> _Work task_
Find every line in the records below that holds the word "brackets" and copy it.

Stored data
----

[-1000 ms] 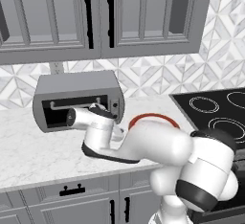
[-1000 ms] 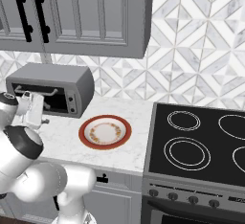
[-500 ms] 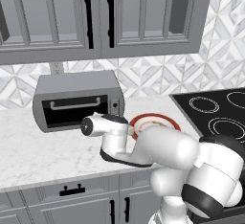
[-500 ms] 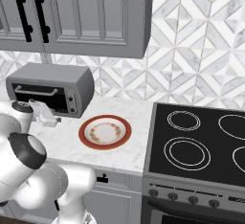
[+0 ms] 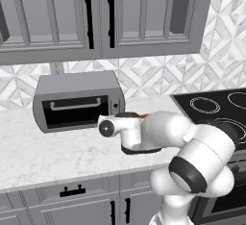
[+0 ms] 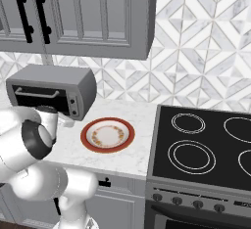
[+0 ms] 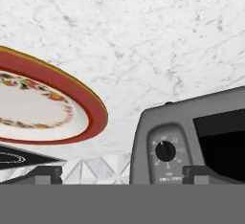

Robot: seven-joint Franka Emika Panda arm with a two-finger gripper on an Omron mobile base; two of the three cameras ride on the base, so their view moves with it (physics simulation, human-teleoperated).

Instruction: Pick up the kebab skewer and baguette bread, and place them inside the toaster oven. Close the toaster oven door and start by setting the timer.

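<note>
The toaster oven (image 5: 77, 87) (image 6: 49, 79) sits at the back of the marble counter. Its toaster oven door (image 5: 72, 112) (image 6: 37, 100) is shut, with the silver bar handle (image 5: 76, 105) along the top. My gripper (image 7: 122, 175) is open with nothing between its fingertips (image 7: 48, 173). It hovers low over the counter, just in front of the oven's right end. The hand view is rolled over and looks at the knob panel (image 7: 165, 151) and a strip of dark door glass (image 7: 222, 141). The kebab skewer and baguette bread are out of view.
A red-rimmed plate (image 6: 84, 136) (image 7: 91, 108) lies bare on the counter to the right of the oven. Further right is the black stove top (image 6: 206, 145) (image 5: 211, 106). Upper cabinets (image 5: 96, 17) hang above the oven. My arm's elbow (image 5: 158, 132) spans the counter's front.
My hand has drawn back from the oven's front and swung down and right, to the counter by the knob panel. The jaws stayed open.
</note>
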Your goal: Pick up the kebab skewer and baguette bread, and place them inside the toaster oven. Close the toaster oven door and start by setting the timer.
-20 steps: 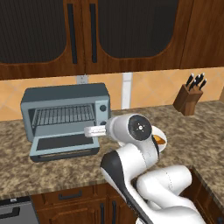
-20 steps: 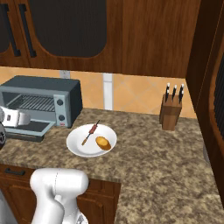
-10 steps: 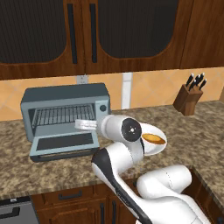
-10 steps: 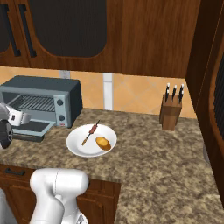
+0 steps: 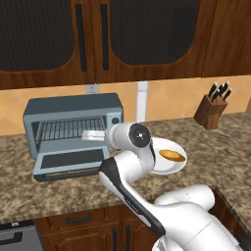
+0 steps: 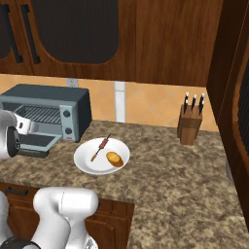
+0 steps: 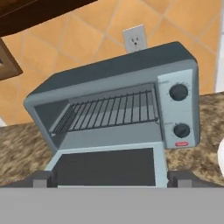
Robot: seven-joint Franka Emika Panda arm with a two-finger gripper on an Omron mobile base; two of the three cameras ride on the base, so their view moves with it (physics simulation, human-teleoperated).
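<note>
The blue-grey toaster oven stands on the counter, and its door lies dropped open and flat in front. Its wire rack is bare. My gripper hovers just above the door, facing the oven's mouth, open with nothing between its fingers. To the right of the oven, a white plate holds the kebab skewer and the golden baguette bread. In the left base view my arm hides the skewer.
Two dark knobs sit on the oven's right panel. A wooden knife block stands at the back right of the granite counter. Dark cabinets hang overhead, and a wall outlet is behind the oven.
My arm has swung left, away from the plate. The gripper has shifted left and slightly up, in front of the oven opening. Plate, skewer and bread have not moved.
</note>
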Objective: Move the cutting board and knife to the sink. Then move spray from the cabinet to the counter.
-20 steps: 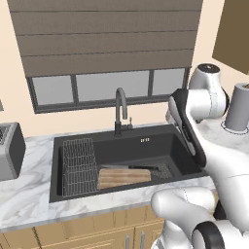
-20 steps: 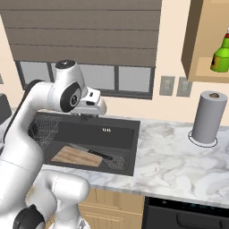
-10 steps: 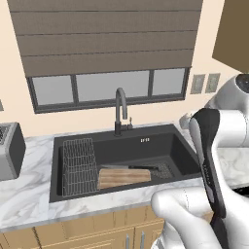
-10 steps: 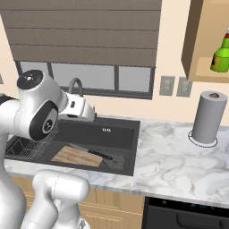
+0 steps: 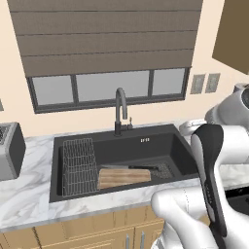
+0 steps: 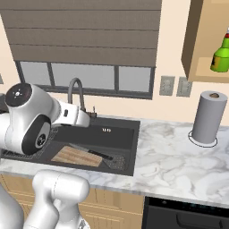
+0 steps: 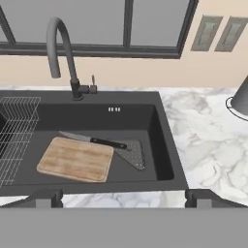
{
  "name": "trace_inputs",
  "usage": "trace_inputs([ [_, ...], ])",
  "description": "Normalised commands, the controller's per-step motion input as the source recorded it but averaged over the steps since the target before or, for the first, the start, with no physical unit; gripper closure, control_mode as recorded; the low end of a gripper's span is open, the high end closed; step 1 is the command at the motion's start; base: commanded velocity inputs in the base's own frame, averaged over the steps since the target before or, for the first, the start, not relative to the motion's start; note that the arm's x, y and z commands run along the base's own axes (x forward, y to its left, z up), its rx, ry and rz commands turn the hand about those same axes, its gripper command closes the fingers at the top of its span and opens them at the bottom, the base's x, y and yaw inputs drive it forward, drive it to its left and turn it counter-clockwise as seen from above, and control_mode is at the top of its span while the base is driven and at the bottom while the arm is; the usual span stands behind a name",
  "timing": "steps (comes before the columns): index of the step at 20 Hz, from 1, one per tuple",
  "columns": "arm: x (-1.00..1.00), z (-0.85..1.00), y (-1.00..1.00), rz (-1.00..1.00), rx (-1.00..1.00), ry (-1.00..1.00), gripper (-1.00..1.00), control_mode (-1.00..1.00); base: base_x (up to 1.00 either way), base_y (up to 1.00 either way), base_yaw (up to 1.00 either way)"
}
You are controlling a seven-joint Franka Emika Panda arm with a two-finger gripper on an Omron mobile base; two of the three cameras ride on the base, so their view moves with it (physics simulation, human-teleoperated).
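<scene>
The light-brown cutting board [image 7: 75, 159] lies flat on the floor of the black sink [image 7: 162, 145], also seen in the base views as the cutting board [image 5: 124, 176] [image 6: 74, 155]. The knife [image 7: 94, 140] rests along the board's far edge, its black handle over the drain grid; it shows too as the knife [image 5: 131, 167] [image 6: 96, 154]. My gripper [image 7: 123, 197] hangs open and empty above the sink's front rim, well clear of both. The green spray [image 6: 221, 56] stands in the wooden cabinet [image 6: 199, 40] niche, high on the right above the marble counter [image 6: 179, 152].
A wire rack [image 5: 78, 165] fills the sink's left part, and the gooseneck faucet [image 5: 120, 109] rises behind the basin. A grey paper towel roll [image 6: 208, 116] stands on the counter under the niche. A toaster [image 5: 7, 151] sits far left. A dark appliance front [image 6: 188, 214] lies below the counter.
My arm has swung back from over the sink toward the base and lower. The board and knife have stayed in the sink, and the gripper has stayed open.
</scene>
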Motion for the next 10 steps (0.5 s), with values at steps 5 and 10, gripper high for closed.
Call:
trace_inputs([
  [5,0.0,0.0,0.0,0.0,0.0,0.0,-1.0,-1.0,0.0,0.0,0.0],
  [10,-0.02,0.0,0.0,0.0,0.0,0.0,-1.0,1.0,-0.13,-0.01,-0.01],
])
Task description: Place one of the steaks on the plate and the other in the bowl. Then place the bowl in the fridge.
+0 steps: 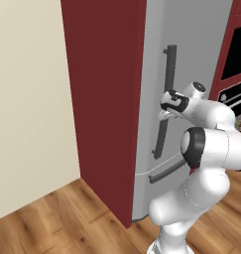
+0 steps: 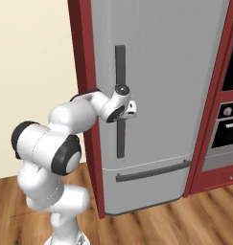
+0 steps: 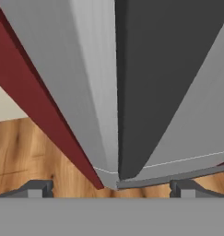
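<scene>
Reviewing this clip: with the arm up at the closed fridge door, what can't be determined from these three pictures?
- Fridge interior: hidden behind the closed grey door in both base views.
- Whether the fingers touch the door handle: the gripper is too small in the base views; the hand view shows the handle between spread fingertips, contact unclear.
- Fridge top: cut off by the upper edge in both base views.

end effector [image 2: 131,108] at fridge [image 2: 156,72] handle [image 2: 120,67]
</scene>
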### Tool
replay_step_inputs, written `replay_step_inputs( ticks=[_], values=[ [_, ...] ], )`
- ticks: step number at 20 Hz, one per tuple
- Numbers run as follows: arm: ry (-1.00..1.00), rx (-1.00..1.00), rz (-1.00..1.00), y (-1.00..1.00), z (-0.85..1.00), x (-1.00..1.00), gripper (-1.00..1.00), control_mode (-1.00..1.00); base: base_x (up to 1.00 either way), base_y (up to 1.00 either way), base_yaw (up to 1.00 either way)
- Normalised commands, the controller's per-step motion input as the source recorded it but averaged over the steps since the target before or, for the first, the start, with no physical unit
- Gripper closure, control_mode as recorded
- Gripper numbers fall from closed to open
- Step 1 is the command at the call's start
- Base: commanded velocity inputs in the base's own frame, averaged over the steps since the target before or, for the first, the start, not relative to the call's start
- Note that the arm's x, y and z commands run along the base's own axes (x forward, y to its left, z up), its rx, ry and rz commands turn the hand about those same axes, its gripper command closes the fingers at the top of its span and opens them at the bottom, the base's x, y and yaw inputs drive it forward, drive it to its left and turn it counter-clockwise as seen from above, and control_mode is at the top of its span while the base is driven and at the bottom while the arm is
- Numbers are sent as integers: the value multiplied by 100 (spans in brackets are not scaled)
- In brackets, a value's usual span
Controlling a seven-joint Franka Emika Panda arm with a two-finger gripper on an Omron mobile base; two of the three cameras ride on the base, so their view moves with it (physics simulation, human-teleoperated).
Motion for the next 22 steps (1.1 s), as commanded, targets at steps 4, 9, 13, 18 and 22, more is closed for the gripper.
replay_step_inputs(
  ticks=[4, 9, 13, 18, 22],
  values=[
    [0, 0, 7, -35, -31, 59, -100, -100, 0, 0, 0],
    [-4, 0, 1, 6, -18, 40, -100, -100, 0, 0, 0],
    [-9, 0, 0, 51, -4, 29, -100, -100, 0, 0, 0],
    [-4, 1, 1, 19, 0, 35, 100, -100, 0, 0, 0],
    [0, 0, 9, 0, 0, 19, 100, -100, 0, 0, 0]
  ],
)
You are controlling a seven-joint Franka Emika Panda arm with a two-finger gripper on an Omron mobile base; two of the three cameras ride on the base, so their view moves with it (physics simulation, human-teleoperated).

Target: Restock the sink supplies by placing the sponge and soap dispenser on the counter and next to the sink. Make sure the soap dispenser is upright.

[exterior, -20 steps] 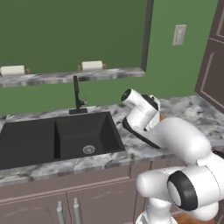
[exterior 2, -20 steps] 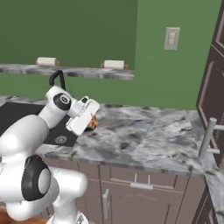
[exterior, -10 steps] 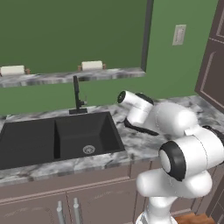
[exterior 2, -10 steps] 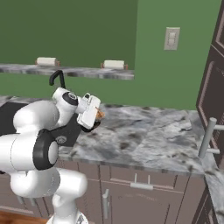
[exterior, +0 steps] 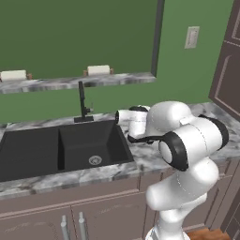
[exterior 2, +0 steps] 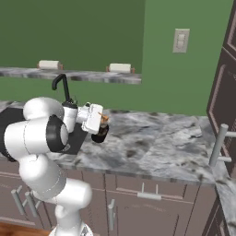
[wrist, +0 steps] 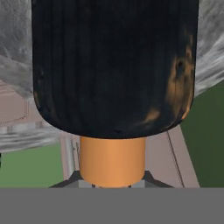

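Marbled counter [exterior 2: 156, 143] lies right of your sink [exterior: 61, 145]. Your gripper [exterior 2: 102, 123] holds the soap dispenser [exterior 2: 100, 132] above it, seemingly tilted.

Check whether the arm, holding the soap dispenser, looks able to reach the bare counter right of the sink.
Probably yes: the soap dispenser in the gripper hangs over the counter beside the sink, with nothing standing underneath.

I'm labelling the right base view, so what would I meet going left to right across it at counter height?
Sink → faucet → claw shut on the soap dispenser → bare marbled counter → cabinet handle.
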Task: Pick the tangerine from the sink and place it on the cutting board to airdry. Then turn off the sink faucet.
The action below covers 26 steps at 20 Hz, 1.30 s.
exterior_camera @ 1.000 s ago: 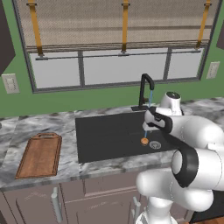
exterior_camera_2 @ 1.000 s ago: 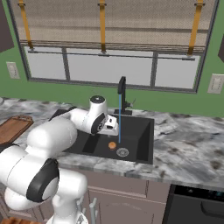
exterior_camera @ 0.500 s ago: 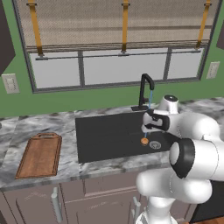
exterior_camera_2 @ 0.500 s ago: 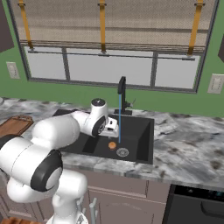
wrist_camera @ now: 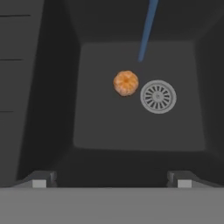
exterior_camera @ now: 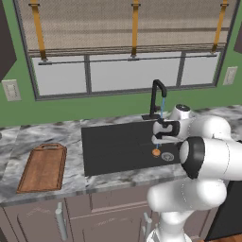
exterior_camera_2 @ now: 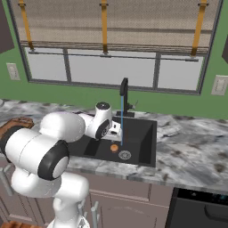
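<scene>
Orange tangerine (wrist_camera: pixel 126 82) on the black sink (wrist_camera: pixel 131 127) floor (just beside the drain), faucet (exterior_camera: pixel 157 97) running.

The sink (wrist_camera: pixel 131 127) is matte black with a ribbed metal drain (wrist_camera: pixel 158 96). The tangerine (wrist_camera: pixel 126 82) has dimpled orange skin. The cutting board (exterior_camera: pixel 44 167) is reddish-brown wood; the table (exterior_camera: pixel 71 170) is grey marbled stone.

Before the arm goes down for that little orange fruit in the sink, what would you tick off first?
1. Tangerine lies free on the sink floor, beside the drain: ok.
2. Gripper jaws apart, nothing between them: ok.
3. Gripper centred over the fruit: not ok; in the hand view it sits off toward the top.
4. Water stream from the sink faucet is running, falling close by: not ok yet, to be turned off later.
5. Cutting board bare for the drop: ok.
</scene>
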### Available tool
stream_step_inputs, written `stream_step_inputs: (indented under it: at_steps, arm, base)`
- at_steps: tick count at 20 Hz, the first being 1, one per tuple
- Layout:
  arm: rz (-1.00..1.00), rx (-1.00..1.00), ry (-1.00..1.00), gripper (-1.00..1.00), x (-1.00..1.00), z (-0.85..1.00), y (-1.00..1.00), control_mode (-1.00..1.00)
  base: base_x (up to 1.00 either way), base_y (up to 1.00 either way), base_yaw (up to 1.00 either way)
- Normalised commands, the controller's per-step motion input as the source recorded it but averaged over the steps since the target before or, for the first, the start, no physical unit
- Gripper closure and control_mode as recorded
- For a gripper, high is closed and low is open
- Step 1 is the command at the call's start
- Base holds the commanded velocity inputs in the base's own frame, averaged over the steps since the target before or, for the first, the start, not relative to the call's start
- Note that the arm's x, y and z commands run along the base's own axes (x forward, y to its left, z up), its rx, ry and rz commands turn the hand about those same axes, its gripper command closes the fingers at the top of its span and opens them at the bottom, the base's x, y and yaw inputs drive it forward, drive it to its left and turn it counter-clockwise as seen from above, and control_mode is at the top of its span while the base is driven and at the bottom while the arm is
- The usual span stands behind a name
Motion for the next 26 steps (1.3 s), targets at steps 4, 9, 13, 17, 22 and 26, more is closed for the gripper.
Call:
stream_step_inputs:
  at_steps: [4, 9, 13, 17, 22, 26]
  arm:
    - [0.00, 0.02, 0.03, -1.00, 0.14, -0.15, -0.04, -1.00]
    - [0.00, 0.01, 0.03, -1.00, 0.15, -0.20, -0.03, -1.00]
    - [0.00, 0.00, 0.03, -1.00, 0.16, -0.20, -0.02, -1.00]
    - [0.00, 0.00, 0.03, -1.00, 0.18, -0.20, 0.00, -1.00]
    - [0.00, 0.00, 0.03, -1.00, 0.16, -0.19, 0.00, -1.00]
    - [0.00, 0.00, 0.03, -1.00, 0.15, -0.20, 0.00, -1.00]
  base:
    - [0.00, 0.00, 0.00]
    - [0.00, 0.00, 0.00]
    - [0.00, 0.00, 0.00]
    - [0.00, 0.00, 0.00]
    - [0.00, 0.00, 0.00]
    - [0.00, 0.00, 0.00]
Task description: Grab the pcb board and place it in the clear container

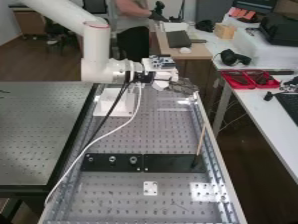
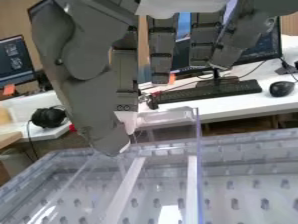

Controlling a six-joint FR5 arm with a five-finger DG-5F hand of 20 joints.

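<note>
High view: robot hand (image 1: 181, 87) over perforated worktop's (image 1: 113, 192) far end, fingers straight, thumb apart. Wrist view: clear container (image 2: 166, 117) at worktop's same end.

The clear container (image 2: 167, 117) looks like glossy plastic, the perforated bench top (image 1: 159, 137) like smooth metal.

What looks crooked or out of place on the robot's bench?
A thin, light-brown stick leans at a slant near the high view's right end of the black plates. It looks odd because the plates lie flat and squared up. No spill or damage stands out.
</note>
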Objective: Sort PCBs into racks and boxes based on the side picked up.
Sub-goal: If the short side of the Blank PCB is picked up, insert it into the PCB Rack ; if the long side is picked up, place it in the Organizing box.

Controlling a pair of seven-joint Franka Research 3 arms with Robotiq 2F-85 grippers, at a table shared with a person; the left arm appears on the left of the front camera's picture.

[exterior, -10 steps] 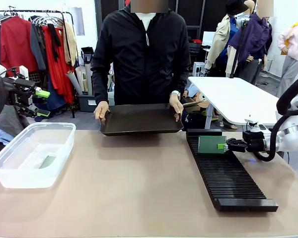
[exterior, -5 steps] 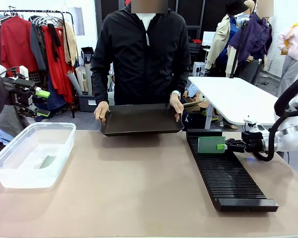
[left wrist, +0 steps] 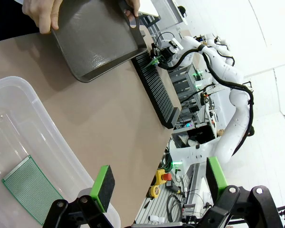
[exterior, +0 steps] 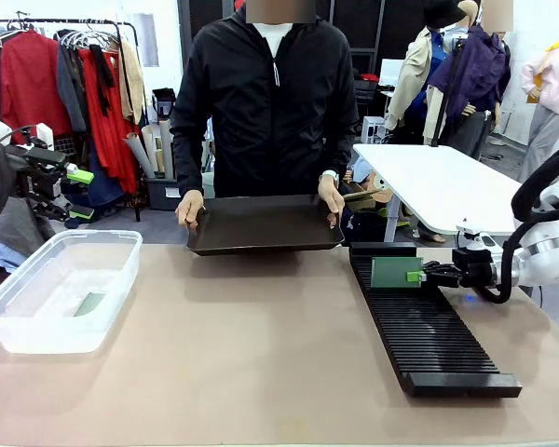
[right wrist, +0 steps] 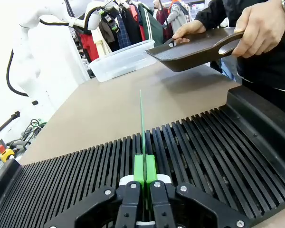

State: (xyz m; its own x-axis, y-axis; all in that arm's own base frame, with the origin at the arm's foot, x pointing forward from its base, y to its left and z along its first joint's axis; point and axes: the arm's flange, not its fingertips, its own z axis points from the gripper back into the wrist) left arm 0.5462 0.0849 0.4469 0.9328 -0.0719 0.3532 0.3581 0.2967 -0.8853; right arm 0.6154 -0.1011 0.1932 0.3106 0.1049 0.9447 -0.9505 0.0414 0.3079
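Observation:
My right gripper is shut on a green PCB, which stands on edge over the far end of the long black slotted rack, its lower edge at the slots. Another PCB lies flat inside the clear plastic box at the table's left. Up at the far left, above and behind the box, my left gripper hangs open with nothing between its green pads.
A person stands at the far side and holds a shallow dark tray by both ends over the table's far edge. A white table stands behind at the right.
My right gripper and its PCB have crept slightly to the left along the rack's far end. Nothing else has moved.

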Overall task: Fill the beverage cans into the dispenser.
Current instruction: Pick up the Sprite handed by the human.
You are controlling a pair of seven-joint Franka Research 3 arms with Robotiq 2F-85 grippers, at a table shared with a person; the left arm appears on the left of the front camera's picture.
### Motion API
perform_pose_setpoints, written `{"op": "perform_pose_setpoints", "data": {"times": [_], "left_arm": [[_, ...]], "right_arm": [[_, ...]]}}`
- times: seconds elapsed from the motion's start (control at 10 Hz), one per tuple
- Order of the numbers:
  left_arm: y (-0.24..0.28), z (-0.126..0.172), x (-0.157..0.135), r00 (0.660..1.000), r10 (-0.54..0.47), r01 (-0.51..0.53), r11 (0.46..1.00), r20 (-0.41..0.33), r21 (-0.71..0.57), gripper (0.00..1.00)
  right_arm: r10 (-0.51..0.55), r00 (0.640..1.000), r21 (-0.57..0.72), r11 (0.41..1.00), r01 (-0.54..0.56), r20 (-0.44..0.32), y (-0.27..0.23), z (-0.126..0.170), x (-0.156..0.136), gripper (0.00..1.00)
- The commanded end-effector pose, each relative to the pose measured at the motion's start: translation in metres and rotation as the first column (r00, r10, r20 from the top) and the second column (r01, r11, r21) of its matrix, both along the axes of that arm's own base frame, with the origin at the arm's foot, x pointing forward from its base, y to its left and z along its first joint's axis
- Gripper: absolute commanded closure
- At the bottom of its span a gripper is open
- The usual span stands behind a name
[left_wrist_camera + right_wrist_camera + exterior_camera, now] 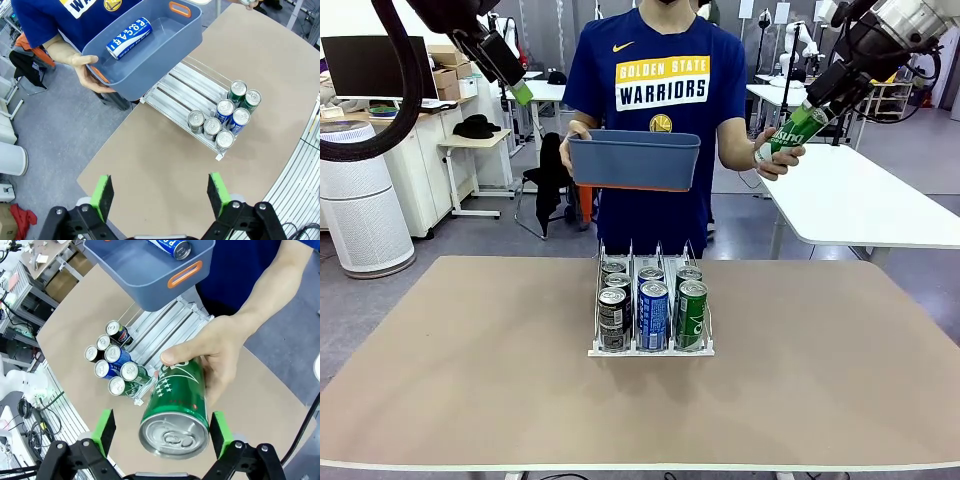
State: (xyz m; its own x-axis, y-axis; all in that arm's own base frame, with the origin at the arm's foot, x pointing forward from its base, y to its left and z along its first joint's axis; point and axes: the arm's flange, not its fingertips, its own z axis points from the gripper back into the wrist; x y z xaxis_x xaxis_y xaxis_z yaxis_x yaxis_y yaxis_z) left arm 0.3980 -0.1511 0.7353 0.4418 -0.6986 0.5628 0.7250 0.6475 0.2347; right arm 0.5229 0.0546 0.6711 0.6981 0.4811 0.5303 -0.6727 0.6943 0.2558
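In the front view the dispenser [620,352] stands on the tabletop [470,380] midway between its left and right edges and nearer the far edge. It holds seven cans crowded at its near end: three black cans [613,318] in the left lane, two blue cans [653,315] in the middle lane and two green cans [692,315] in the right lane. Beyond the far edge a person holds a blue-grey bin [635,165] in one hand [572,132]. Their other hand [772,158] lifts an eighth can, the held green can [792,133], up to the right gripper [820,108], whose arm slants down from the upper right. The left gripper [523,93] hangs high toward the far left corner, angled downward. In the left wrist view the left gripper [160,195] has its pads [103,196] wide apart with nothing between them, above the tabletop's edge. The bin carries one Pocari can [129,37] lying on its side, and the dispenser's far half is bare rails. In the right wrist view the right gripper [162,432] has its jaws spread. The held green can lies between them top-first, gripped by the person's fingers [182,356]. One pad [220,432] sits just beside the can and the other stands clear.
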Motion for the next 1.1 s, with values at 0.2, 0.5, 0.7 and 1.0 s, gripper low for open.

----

> _Response box_
- Numbers are sent as integers: the value multiplied by 100 (spans in brackets are not scaled)
- In brackets, a value's usual span

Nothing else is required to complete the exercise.